The transition metals are typically regarded as cation-forming elements. However, gold is a notable exception since it is stable as an isolated anion (Au– or auride). In addition to its unusual charge, the auride anion possesses 12 valence electrons, with fully filled 5d and 6s subshells. This unique electronic structure is made possible by the relativistic stabilization of the 6s orbital around the heavy gold nucleus. Although auride salts are known, the coordination chemistry of the auride ion in solution is basically unexplored.
W. Hill Harman, University of California, Riverside, USA, and colleagues have developed a molecular framework capable of stabilizing an auride equivalent. They achieved this by incorporating strong acceptor interactions into a ligand based on diboraanthracene. The primary bonding interaction in the resulting complex (pictured) is a donor–acceptor interaction between the filled 6s orbital on gold and the boron-based p-orbitals.

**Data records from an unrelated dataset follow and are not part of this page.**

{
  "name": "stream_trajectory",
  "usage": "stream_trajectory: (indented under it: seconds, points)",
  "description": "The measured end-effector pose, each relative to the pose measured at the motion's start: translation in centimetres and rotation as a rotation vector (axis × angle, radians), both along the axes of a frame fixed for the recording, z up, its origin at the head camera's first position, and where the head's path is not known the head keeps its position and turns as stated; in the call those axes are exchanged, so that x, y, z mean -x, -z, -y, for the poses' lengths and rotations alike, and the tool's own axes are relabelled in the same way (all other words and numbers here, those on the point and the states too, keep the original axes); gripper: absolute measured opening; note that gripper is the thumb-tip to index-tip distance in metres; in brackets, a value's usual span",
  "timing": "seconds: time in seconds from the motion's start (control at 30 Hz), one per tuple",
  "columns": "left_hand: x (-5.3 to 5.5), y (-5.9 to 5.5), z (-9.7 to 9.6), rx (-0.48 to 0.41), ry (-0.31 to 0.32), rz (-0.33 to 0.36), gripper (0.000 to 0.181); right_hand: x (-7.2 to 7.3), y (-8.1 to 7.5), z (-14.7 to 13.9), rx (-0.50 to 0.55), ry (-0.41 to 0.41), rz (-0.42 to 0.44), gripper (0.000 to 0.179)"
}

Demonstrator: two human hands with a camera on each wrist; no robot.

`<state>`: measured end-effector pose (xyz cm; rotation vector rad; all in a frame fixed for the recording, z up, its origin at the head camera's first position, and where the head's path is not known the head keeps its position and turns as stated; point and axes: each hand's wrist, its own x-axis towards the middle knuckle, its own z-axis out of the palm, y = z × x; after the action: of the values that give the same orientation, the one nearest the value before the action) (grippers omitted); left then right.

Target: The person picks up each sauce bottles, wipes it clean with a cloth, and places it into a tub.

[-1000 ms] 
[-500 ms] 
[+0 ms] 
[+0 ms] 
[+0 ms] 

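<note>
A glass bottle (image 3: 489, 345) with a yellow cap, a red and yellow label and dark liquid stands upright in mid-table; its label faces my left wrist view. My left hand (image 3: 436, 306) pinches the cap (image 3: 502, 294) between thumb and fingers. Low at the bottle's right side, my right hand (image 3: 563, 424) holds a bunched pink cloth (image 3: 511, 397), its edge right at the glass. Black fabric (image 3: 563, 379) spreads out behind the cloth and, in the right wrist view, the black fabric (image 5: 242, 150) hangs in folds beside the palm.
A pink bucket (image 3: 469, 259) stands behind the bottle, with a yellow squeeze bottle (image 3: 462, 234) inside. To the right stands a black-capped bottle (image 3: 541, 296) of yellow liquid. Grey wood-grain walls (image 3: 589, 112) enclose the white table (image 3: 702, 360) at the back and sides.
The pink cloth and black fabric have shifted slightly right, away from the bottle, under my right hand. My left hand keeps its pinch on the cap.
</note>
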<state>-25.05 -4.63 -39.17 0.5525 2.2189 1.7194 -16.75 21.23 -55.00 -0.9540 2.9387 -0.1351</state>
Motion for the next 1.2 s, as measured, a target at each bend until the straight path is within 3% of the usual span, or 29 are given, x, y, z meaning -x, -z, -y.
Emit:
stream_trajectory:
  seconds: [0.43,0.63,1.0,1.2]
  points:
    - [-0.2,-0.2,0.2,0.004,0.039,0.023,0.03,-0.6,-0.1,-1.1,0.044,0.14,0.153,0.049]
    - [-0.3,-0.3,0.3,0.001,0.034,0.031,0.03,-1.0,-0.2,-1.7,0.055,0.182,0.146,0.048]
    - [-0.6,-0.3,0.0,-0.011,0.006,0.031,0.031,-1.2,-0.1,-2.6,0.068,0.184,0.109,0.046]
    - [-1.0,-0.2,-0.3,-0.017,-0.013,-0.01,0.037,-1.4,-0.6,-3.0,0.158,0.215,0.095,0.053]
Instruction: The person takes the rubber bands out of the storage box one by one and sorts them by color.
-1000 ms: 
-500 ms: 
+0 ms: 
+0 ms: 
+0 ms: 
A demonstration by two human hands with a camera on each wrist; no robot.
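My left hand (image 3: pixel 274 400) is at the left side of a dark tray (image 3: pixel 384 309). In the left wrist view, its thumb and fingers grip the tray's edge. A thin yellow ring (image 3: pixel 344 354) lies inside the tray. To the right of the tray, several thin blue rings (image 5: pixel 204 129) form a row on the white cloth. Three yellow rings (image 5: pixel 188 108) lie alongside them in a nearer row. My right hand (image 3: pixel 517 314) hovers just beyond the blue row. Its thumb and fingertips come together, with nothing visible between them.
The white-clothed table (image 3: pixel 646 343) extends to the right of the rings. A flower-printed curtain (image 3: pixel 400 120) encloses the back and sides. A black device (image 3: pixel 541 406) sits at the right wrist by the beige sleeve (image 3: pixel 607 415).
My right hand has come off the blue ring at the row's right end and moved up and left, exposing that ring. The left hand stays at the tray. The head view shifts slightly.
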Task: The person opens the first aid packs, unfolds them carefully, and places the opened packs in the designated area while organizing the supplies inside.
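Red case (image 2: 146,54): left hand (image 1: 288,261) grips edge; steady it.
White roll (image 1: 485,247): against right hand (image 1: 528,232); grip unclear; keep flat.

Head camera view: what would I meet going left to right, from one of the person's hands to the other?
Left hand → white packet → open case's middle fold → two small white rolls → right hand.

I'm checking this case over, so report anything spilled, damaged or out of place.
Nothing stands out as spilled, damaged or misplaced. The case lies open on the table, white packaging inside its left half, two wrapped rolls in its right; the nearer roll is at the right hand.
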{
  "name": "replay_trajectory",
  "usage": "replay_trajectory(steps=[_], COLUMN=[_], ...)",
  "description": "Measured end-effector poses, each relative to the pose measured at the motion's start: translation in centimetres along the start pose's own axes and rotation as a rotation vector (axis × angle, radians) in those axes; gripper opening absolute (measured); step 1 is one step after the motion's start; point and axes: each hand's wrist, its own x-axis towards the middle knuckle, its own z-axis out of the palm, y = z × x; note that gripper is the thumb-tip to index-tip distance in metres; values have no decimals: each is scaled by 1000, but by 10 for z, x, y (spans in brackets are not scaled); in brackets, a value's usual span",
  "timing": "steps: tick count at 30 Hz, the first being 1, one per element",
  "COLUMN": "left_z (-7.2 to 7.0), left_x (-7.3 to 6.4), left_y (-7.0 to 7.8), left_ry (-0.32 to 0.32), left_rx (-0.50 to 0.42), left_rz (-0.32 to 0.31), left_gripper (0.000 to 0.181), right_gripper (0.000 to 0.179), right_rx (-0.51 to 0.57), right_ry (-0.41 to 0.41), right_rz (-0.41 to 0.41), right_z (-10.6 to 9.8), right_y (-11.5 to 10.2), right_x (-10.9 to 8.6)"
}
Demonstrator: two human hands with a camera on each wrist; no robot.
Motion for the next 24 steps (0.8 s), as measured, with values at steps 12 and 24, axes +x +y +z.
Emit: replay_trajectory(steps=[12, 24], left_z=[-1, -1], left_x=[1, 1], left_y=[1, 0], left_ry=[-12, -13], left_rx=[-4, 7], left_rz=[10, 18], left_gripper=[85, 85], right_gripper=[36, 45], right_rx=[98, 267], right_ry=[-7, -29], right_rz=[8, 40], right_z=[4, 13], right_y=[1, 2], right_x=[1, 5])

As gold and hydrogen have an isolobal relationship (i.e., they can bond in a similar way), this compound is analogous to a borohydride and is described as a boroauride. The stabilizing ligand framework means that the auride can be reversibly oxidized to an Au cation, thus giving access to auride redox chemistry in solution.
- A Molecular Boroauride: A Donor-Acceptor Complex of Anionic Gold,
Jordan W. Taylor, Alex McSkimming, Marc-Etienne Moret, W. Hill Harman,
Angew. Chem. Int. Ed. 2017.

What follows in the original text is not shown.